Le misure proposte contribuirebbero ad assicurare al Paese l'approvvigionamento di energia elettrica, poiché ne ridurrebbero in modo duraturo il consumo. Si stima che i provvedimenti di cui sopra permetterebbero di diminuire in Svizzera il consumo di elettricità del 3 per cento in venti anni (durata di vita degli apparecchi). In altre parole, si tratterebbe di una riduzione di 1800 gigawattora di elettricità.
In modalità stand-by, i diversi gruppi di apparecchi presentano valori di consumo che variano notevolmente da un gruppo all'altro. Tali valori divergono considerevolmente anche all'interno dello stesso gruppo, con il risultato che ci sono apparecchi molto efficienti sotto il profilo elettrico anche in stand-by e altri che invece consumano molta corrente.
Il Consiglio federale è incaricato di accelerare i lavori per la creazione di un nuovo organo delle Nazioni Unite per la protezione dell'ambiente e di proporre Ginevra come sede.
Antrag des Bundesrates
Il Consiglio federale propone di respingere la mozione.
Stellungnahme des Bundesrates
La modalità stand-by viene inserita soprattutto per gli apparecchi elettronici.

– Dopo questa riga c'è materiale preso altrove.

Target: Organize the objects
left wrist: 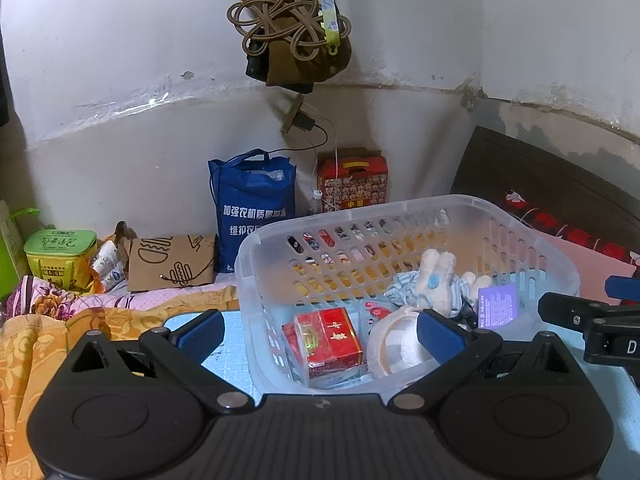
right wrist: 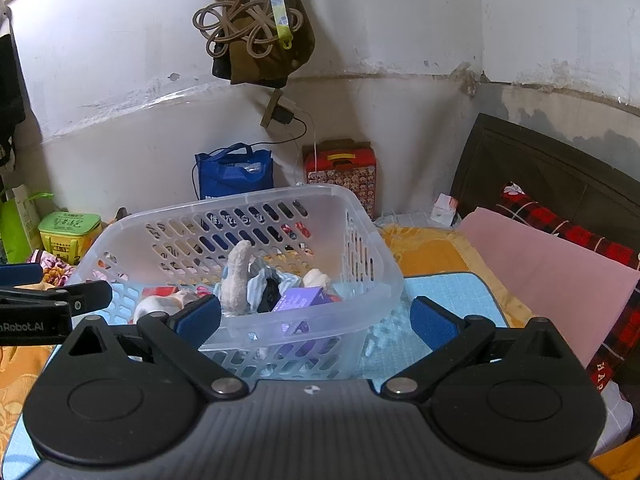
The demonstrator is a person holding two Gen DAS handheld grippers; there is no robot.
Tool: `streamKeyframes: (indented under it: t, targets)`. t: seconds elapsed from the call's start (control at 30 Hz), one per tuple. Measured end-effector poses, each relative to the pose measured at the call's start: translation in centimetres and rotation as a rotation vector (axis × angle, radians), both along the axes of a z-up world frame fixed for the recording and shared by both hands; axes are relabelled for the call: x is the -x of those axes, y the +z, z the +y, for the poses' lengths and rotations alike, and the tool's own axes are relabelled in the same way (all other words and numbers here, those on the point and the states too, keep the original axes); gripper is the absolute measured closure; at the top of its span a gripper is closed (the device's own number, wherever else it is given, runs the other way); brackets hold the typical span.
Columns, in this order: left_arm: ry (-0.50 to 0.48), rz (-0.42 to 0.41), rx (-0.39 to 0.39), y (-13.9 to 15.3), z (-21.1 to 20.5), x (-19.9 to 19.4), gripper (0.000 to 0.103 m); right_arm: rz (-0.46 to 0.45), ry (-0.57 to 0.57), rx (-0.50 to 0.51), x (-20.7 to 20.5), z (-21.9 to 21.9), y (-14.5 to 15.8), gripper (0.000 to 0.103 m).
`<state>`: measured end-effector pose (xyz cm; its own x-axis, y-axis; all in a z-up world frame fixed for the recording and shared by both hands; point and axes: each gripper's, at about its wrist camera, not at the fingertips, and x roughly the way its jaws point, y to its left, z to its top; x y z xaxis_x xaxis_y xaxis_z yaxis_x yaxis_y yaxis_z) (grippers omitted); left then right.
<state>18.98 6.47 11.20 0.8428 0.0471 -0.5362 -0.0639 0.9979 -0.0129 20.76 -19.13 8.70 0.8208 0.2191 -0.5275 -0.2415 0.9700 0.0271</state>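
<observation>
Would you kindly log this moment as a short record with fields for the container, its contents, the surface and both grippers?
container: clear slotted basket, upright
contents: red box, tape roll, plush rabbit, purple box
surface: blue mat on a bed
left gripper: jaws open, holding nothing, at the basket's near rim
right gripper: jaws open, holding nothing, at the basket's near wall
background: blue bag, green tin

One clear basket, one red box inside, one plush rabbit, one tape roll, one purple box, one blue bag, two grippers.
</observation>
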Motion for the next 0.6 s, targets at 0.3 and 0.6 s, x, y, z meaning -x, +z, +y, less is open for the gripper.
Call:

Questi ultimi in pratica non vengono mai prodotti solo per il mercato svizzero. Per la maggior parte degli apparecchi, delle prescrizioni svizzere particolari e divergenti comporterebbero in Svizzera sensibili rialzi dei prezzi a causa della produzione limitata. Una simile prescrizione rappresenterebbe inoltre un ostacolo al commercio non giustificato.
Il Consiglio federale prende però in considerazione l'ipotesi di prescrivere, per gli apparecchi più diffusi, diversi valori massimi per la corrente d'impiego nella modalità stand-by, tenendo conto delle prescrizioni in vigore nell'UE.
Qualora l'UE dovesse prevedere un interruttore rete per gli apparecchi, il Consiglio federale, come da prassi consolidata, introdurrà contemporaneamente all'UE le prescrizioni nel nostro Paese.
La creazione di un'organizzazione ambientale dell'ONU in relazione alle perdite di energia connesse alla modalità stand-by risulta sproporzionata e per la Svizzera comporterebbe pure costi elevati.
In occasione della seduta del 21 febbraio 2007 riguardo alla strategia energetica della Svizzera il Consiglio federale ha definito nuovi principi in materia di politica energetica. La strategia poggia su quattro pilastri: misure di efficienza energetica, promovimento delle energie rinnovabili, politica estera in materia energetica e impianti di grande potenza. Il Consiglio federale ha incaricato il DATEC di elaborare entro la fine del 2007 dei piani d'azione per migliorare l'efficienza energetica in tutti i settori e promuovere le energie rinnovabili. Alla fine di quest'anno, una volta disponibili i piani, il Consiglio federale prenderà una decisione in merito al tipo e alla portata delle misure da adottare. Nel quadro della messa a punto dei piani d'azione, il DATEC esaminerà anche le misure proposte nella presente mozione. Poiché le decisioni relative ai singoli provvedimenti non sono ancora state prese, attualmente il Consiglio federale non può prendere impegni al riguardo; per ragioni formali la mozione va pertanto respinta. Nel caso la mozione venisse accolta, il collegio proporrebbe alla seconda Camera di trasformare l'intervento in un mandato di esame.
Il Consiglio federale propone di respingere la mozione.